I have been writing as of late. Oh yes, yes I have. I’ve written several poems and a handful of short stories for various projects and groups I’m involved with, and two of the stories have been pretty darned good. However, I want to finish Paint By Numbers so badly it makes my teeth ache, and every time I have time and energy enough to devote to it, I sit down and nothing flows from the tap. At least not the way it did during NaNo. The difference was that I was focused utterly and completely on that book. My writing group suspended work for the handful of us brave (and/or stupid) enough to take on the challenge, and I could put aside all my other activities without guilt.

I didn’t care that I wasn’t working out and that my body was losing out a little, I wasn’t concerned with community bands or pit orchestras, parts of the house went to seed, and I was down to eating dry cereal and applesauce by the end.

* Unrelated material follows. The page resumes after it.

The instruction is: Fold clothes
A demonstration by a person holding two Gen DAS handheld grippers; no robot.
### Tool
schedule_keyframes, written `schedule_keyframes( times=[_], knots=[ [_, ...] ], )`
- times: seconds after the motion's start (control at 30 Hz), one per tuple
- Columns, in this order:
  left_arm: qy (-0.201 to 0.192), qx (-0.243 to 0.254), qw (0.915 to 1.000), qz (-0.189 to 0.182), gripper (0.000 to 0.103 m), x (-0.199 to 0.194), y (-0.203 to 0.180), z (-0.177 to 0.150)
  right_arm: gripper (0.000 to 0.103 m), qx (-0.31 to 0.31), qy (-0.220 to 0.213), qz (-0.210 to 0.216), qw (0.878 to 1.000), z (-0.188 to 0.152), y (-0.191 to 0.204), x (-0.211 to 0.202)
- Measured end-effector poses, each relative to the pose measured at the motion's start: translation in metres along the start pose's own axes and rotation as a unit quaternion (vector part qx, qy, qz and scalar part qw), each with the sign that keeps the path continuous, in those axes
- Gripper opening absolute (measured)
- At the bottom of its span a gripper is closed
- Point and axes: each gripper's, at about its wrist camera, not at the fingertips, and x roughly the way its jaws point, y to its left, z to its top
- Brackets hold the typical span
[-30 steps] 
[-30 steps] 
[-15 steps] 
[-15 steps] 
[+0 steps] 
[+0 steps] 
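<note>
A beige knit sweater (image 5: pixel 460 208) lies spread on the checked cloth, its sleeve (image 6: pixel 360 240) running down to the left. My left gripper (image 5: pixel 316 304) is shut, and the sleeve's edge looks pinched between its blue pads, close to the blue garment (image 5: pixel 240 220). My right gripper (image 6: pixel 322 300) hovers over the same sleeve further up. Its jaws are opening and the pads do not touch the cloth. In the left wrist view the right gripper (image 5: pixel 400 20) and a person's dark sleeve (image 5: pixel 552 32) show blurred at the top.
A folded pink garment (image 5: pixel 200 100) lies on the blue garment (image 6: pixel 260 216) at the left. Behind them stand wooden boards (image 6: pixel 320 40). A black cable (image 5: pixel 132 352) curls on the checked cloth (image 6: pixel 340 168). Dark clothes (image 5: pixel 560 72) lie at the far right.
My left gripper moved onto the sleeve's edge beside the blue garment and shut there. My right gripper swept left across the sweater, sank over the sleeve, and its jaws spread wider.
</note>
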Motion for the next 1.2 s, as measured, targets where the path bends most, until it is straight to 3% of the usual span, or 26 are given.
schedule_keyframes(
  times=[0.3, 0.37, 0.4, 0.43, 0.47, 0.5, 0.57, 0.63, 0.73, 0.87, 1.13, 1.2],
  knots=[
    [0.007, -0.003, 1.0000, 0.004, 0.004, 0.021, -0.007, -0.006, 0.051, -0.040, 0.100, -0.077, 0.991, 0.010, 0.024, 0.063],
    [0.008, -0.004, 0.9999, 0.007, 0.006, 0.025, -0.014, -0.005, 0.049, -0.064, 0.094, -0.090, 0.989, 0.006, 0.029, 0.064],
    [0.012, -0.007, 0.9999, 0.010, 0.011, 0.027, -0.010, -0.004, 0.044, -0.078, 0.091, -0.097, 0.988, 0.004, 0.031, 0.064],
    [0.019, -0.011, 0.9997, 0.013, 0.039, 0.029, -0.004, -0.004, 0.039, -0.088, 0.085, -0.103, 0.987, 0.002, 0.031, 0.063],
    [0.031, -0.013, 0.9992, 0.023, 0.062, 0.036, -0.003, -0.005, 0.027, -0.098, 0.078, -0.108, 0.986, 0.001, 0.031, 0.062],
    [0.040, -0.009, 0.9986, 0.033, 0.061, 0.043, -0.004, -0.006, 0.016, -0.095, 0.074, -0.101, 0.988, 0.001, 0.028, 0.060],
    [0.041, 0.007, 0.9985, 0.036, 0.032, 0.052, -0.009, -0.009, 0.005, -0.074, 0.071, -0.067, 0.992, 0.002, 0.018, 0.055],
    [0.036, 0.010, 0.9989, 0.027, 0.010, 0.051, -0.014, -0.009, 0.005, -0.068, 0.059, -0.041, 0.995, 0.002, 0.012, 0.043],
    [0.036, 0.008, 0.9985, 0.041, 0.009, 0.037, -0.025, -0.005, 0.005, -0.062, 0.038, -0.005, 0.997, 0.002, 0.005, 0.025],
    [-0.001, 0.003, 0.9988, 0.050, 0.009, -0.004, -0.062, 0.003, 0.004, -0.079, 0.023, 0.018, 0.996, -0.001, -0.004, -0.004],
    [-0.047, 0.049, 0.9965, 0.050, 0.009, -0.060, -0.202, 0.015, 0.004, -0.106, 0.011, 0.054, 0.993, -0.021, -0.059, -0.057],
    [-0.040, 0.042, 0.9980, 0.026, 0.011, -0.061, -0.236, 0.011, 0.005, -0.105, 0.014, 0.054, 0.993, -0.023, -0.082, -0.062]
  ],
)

That was an acceptable lifestyle for me for a period of thirty days, but I couldn’t stay there forever, refusing to grow up like Peter Pan and his Lost Boys in Neverland. Some level of compromise must be attained to live a life worth writing about and having the time to actually write about it. I have yet to find that balance, and I don’t even know where to begin. I just know that I the book can’t stay in writer’s limbo indefinitely. Unlike the millions of zygotes “chilling out” in fertility clinics, I think this baby of mine has a limited shelf life. I don’t want to lose something that has real potential to the malaise of time.

 Ray Bradbury once said, “You fail only if you stop writing,” and I can happily say that I haven’t stopped in a very long time. I lost the fire years ago, and for far too long, that part of me lay dormant and almost dead. But she’s alive and awake and demanding attention now, my muse. I just have to figure out a way to appease her on a limited schedule, which is hard to do with a diva.